La Perla's aquifer, explains Vargas, is still safely tucked away in
cloud-shrouded mountains, watched over by keel-billed toucans and
howler monkeys. But as pineapple plantations continue to expand and
move uphill, he and others worry they could be next.
Chaves, of the pineapple chamber, says increasingly paranoid locals
have come to blame everything -- water contamination, skin lesions,
illnesses -- on pineapple plantations.
"The fact is, there are very few studies that prove these connections," he said.
Here, as elsewhere, the pineapple boom caught the country unprepared.
Unlike the United States and Europe, Costa Rica has never had potable
water standards for such agro-chemicals as Bromacil, said Health
Minister Maria Luisa Avila. The Ministry, she said, drafted a decree
last month that would set new limits, a critical first step, she said,
to solving the problem.
"We're looking to strike a balance, so that the communities and the pineapple plantations can live in harmony,"
said Avila, who has met with both sides in recent weeks. Local
residents are as quick to blame government regulators as they are the
pineapple growers. As demand for this sweet, vitamin-rich fruit grows
in the United States and Europe, many large-scale banana plantations,
once the mainstay of the region, have swapped to the more profitable
pineapple.
But a loophole in the country's laws exempts most firms operating
before 2004 -- the majority of banana-turned-pineapple plantations --
from submitting environmental impact studies. Gerardo Fuentes, mayor of
the canton of Guacimo, says the recent boom has also attracted a sort
of ''gold rush'' of newcomers, who buy and clear large tracts of land,
then plant pineapple without appropriate permits.
The mayor blames sloppy central government oversight. Case in point, he
said, is that of Setena, the national institution charged with
environmental permitting.
Last year, Setena received an environmental impact study from pineapple
grower TicoVerde, in which the company referenced pelicans and
mangroves (coastal species not found in Guacimo) and squirrel monkeys
(a species limited to the central and southern Pacific coast). Despite
such glaring errors, Setena approved the study in June.

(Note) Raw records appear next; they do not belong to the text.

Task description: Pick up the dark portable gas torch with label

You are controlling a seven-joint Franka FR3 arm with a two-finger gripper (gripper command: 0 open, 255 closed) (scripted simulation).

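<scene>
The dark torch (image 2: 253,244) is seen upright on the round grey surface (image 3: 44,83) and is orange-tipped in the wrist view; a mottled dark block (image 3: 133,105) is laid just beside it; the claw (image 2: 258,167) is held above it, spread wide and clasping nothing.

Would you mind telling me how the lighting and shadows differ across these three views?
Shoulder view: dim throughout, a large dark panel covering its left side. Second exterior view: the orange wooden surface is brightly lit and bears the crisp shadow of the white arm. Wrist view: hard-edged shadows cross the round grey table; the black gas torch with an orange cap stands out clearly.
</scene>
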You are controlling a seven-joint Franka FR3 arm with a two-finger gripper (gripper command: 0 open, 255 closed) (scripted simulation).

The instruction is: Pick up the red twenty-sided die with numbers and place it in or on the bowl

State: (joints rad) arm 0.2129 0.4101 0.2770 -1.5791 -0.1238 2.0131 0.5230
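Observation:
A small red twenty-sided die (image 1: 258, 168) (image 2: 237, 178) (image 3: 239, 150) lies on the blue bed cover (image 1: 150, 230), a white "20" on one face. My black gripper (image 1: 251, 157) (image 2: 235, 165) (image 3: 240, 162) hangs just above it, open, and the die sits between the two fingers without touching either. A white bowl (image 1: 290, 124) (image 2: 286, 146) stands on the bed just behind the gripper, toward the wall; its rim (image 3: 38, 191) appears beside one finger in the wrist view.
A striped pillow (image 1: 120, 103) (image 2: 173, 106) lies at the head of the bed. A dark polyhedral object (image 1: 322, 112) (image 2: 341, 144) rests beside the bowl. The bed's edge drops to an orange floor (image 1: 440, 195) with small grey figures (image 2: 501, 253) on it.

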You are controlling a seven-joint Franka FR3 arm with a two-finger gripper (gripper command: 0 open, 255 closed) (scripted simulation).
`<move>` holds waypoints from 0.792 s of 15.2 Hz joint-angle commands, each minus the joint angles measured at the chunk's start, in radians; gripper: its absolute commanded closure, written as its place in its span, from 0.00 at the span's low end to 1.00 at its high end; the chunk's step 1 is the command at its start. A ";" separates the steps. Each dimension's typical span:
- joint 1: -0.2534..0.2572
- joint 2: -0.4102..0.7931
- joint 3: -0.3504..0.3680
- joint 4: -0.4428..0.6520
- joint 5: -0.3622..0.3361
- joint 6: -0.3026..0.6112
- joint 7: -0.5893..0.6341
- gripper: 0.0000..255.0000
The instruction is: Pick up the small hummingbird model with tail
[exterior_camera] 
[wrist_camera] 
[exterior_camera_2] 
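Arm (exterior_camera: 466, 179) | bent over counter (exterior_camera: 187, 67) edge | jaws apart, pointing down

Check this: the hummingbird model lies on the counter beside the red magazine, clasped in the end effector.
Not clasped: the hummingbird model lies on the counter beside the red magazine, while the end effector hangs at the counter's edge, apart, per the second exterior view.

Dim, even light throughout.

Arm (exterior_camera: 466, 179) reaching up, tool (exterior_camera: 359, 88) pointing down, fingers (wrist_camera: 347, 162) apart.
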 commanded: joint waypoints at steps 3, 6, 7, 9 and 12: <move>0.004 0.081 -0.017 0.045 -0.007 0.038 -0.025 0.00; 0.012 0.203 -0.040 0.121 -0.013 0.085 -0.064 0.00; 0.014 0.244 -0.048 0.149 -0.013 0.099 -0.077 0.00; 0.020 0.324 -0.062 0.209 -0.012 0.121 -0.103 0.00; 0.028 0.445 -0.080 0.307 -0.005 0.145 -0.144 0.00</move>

Vigilant locals, who have learned to scour government documents, cried
foul. The municipality declared a moratorium on new pineapple seeding
and filed a lawsuit against Setena, demanding TicoVerde's environmental
permits be revoked.
Setena officials did not reply to repeated phone calls and requests for
interviews by press time. Until such issues are clarified,
environmentalists say they will insist on a moratorium on new pineapple
seeding -- and a zero-tolerance policy for agro-chemicals in their
water supplies.
Lourdes Brenes, director of Foro Emaus, an umbrella organization for 22
community action groups that has spearheaded the fight, says the idea
is not to shut down the pineapple industry.
"We simply want them to obey the law, and the government to enforce it." she said.